### WHAT YOU WILL DO:
Retype all of the entries exactly as they appear.

#### EXERCISE INPUT ####

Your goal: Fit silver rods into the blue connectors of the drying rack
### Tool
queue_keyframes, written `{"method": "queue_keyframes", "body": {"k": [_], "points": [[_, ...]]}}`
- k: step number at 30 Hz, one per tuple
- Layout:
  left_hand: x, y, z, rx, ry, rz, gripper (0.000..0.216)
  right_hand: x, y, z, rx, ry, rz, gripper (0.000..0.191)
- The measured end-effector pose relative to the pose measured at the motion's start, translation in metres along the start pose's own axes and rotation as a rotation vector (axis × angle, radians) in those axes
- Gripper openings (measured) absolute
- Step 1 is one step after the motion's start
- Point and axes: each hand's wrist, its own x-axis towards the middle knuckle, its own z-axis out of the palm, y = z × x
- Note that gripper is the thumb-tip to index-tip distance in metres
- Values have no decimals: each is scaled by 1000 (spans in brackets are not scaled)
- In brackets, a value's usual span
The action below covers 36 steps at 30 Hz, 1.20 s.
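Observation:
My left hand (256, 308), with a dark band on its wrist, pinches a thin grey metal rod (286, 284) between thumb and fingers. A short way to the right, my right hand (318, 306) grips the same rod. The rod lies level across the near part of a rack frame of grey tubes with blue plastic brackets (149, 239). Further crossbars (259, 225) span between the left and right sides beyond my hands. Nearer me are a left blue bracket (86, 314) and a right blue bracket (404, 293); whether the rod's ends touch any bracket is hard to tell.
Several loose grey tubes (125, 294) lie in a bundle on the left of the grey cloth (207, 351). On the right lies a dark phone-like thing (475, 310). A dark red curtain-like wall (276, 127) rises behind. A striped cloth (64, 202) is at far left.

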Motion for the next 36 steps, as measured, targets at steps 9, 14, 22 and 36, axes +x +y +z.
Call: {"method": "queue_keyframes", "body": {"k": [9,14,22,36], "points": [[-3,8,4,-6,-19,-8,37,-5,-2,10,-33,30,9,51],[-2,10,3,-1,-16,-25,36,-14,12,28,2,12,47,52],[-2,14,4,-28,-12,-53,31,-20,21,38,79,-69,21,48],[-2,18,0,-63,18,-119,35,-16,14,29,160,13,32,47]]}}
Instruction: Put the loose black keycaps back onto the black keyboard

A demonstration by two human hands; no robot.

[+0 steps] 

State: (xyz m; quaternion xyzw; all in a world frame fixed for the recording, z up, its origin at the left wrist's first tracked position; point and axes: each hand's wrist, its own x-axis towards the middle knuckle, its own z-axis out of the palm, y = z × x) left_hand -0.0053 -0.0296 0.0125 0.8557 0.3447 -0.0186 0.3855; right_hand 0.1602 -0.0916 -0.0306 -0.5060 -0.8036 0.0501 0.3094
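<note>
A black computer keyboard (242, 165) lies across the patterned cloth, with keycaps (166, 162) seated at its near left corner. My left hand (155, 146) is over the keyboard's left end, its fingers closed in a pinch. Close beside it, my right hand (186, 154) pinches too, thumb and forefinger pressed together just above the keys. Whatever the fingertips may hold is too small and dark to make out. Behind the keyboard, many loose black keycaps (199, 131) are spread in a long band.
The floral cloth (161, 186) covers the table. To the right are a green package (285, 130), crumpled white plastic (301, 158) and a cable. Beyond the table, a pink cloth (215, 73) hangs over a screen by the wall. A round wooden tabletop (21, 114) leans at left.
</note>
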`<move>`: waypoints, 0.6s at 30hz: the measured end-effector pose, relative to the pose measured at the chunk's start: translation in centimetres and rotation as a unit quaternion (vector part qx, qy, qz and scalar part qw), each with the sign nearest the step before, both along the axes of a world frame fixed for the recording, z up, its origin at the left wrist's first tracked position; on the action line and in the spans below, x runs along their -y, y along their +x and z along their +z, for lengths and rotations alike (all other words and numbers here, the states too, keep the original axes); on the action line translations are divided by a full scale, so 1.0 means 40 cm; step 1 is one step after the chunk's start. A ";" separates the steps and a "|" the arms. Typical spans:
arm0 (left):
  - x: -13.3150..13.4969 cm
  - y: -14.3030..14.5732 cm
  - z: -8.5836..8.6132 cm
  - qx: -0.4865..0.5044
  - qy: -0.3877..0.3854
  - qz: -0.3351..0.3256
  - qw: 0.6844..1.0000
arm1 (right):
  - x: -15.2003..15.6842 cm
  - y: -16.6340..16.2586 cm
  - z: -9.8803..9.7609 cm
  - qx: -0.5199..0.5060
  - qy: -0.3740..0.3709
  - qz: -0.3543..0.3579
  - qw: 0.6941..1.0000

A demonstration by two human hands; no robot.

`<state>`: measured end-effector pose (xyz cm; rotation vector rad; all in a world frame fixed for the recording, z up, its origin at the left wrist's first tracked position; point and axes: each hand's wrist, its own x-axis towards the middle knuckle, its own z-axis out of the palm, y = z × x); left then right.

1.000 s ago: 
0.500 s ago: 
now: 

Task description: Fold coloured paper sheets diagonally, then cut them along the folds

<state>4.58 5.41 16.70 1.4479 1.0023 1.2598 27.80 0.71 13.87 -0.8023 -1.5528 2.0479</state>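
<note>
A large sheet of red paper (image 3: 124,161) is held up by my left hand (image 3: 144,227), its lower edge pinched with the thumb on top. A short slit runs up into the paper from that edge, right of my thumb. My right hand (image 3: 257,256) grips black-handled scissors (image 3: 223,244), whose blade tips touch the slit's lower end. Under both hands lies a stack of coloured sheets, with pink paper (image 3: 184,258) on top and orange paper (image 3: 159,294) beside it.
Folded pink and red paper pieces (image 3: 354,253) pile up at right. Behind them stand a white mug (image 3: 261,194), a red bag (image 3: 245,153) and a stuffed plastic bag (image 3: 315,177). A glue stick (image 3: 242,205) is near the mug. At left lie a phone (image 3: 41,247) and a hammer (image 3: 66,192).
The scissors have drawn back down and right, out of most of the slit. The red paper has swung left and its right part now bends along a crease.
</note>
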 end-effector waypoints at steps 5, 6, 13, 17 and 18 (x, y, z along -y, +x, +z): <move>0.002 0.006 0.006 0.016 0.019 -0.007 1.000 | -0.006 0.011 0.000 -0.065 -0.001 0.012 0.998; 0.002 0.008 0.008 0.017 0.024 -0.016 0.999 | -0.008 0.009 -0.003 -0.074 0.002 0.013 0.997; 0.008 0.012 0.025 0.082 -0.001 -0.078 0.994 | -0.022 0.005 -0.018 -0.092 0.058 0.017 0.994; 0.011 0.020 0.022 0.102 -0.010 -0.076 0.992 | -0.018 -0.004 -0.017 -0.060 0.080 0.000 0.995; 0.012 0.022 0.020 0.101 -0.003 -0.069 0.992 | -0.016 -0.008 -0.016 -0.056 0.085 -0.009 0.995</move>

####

### TASK SOLUTION:
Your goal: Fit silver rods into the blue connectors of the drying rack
### Tool
queue_keyframes, written `{"method": "queue_keyframes", "body": {"k": [_], "points": [[_, ...]]}}`
- k: step number at 30 Hz, one per tuple
- Layout:
  left_hand: x, y, z, rx, ry, rz, gripper (0.000..0.216)
  right_hand: x, y, z, rx, ry, rz, gripper (0.000..0.191)
- The measured end-effector pose relative to the pose measured at the motion's start, translation in metres along the start pose's own axes and rotation as a rotation vector (axis × angle, radians) in those axes
- Gripper openings (measured) absolute
- Step 1 is one step after the motion's start
- Point and axes: each hand's wrist, its own x-axis towards the middle knuckle, its own z-axis out of the palm, y = z × x
- Note that gripper is the thumb-tip to index-tip distance in metres
- Values have no decimals: each is scaled by 1000 (spans in brackets are not scaled)
- In brackets, a value's usual span
The action below covers 36 steps at 30 Hz, 1.20 s.
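Observation:
My left hand (256, 308), with a dark band on its wrist, pinches a thin grey metal rod (286, 284) between thumb and fingers. A short way to the right, my right hand (318, 306) grips the same rod. The rod lies level across the near part of a rack frame of grey tubes with blue plastic brackets (149, 239). Further crossbars (259, 225) span between the left and right sides beyond my hands. Nearer me are a left blue bracket (86, 314) and a right blue bracket (404, 293); whether the rod's ends touch any bracket is hard to tell.
Several loose grey tubes (125, 294) lie in a bundle on the left of the grey cloth (207, 351). On the right lies a dark phone-like thing (475, 310). A dark red curtain-like wall (276, 127) rises behind. A striped cloth (64, 202) is at far left.
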
Motion for the next 36 steps, as measured, targets at steps 9, 14, 22 and 36, axes +x +y +z.
Call: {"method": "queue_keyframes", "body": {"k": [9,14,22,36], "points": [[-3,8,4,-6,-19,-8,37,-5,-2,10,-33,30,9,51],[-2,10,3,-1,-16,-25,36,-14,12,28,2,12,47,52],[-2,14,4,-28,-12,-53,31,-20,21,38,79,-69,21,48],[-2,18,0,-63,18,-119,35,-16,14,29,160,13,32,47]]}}
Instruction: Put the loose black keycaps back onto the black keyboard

A demonstration by two human hands; no robot.

[+0 steps] 

State: (xyz m; quaternion xyzw; all in a world frame fixed for the recording, z up, its origin at the left wrist's first tracked position; point and axes: each hand's wrist, its own x-axis towards the middle knuckle, its own z-axis out of the palm, y = z × x) left_hand -0.0053 -0.0296 0.0125 0.8557 0.3447 -0.0186 0.3855; right_hand 0.1602 -0.0916 -0.0306 -0.5060 -0.8036 0.0501 0.3094
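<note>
A black computer keyboard (242, 165) lies across the patterned cloth, with keycaps (166, 162) seated at its near left corner. My left hand (155, 146) is over the keyboard's left end, its fingers closed in a pinch. Close beside it, my right hand (186, 154) pinches too, thumb and forefinger pressed together just above the keys. Whatever the fingertips may hold is too small and dark to make out. Behind the keyboard, many loose black keycaps (199, 131) are spread in a long band.
The floral cloth (161, 186) covers the table. To the right are a green package (285, 130), crumpled white plastic (301, 158) and a cable. Beyond the table, a pink cloth (215, 73) hangs over a screen by the wall. A round wooden tabletop (21, 114) leans at left.
</note>
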`<move>`: waypoints, 0.6s at 30hz: the measured end-effector pose, relative to the pose measured at the chunk's start: translation in centimetres and rotation as a unit quaternion (vector part qx, qy, qz and scalar part qw), each with the sign nearest the step before, both along the axes of a world frame fixed for the recording, z up, its origin at the left wrist's first tracked position; on the action line and in the spans below, x runs along their -y, y along their +x and z along their +z, for lengths and rotations alike (all other words and numbers here, the states too, keep the original axes); on the action line translations are divided by a full scale, so 1.0 means 40 cm; step 1 is one step after the chunk's start. A ";" separates the steps and a "|" the arms. Typical spans:
arm0 (left):
  - x: -13.3150..13.4969 cm
  - y: -14.3030..14.5732 cm
  - z: -8.5836..8.6132 cm
  - qx: -0.4865..0.5044
  - qy: -0.3877..0.3854
  - qz: -0.3351..0.3256
  - qw: 0.6844..1.0000
arm1 (right):
  - x: -15.2003..15.6842 cm
  - y: -16.6340..16.2586 cm
  - z: -9.8803..9.7609 cm
  - qx: -0.5199..0.5060
  - qy: -0.3740..0.3709
  - qz: -0.3543..0.3579
  - qw: 0.6941..1.0000

A demonstration by two human hands; no robot.

`<state>`: measured end-effector pose (xyz cm; rotation vector rad; all in a world frame fixed for the recording, z up, its origin at the left wrist's first tracked position; point and axes: each hand's wrist, its own x-axis towards the middle knuckle, its own z-axis out of the palm, y = z × x); left then right.

1.000 s ago: 
0.500 s ago: 
now: 

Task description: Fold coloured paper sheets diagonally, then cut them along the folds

<state>4.58 5.41 16.70 1.4479 1.0023 1.2598 27.80 0.71 13.87 -0.8023 -1.5528 2.0479</state>
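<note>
A large sheet of red paper (image 3: 124,161) is held up by my left hand (image 3: 144,227), its lower edge pinched with the thumb on top. A short slit runs up into the paper from that edge, right of my thumb. My right hand (image 3: 257,256) grips black-handled scissors (image 3: 223,244), whose blade tips touch the slit's lower end. Under both hands lies a stack of coloured sheets, with pink paper (image 3: 184,258) on top and orange paper (image 3: 159,294) beside it.
Folded pink and red paper pieces (image 3: 354,253) pile up at right. Behind them stand a white mug (image 3: 261,194), a red bag (image 3: 245,153) and a stuffed plastic bag (image 3: 315,177). A glue stick (image 3: 242,205) is near the mug. At left lie a phone (image 3: 41,247) and a hammer (image 3: 66,192).
The scissors have drawn back down and right, out of most of the slit. The red paper has swung left and its right part now bends along a crease.
</note>
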 end-effector waypoints at steps 5, 6, 13, 17 and 18 (x, y, z along -y, +x, +z): <move>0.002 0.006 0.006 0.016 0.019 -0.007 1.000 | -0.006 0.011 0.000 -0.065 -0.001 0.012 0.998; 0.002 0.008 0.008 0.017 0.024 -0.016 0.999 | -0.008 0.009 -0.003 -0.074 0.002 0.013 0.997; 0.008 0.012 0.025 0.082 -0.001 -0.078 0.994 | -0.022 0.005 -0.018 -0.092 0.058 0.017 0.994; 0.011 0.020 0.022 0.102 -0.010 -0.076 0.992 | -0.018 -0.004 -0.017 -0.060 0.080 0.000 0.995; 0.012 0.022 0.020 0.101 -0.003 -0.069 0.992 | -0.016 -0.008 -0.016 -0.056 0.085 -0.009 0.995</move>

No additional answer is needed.